Question 1.8: Derive an expression for the change in height h in a circula...

The vertical component of the ring surface-tension force at the interface in the tube must
balance the weight of the column of fluid of height h:
2 \pi R\Upsilon \cos \theta =\gamma \pi R^2 h
Solving for h, we have the desired result:
h=\frac{2\Upsilon \cos \theta }{\gamma R}
Thus the capillary height increases inversely with tube radius R and is positive if \theta \lt 90° (wetting liquid) and negative (capillary depression) if \theta \gt 90° Suppose that R = 1 mm.

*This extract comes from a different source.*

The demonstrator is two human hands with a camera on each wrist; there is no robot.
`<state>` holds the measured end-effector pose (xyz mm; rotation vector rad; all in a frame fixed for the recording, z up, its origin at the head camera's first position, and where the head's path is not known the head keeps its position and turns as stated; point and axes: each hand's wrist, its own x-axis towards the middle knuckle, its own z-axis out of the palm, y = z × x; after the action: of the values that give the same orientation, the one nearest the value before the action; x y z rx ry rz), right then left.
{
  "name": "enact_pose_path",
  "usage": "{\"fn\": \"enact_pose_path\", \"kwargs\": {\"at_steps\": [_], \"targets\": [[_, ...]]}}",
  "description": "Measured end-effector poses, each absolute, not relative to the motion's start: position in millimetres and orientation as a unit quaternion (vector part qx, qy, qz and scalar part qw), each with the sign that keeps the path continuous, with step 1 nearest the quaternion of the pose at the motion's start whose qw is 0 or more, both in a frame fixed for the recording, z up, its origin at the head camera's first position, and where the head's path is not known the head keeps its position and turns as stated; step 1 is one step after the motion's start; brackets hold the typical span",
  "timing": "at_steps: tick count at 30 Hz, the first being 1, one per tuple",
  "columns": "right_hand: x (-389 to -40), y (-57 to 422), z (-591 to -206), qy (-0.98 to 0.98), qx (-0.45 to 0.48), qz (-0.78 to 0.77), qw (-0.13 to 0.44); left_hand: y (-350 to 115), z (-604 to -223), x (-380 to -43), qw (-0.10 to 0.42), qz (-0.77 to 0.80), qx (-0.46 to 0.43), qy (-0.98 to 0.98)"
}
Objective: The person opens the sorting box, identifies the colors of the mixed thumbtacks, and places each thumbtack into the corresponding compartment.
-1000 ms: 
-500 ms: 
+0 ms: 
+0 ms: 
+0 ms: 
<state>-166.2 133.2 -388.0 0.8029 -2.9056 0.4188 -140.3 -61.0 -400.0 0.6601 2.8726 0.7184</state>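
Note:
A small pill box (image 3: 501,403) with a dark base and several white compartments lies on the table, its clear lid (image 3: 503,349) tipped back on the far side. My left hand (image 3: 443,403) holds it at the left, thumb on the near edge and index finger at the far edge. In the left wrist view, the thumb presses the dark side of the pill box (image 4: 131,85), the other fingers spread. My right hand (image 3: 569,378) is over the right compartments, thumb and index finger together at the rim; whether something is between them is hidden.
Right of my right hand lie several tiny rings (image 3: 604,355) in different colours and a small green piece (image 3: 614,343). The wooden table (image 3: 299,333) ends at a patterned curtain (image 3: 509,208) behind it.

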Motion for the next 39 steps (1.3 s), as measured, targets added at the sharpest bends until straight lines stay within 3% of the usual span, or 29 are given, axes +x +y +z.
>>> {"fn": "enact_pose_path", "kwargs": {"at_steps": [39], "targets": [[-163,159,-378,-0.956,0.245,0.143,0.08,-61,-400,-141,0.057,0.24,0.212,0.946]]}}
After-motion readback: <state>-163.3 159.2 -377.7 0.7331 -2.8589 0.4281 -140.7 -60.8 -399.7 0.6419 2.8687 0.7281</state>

Then the capillary rise for a water–air–glass interface, \theta \approx 0° , \Upsilon =0.073 N/m and \rho =1000 kg/m^3 is
h=\frac{2(0.073 N/m)(\cos 0°)}{(1000 kg/m^3)(9.81 m/s^2)(0.001 m)} =0.015(N.s^2)/kg=0.015m=1.5cm
For a mercury–air–glass interface, with \theta =130° ,\Upsilon =0.48N/m and \rho =13.600 kg/m^3 the capillary rise is
h=\frac{2(0.48)(\cos 130°)}{13,600(9.81)(0.001)} =-0.0046m =-0.46 cm
When a small-diameter tube is used to make pressure measurements (Chap. 2), these capillary effects must be corrected for.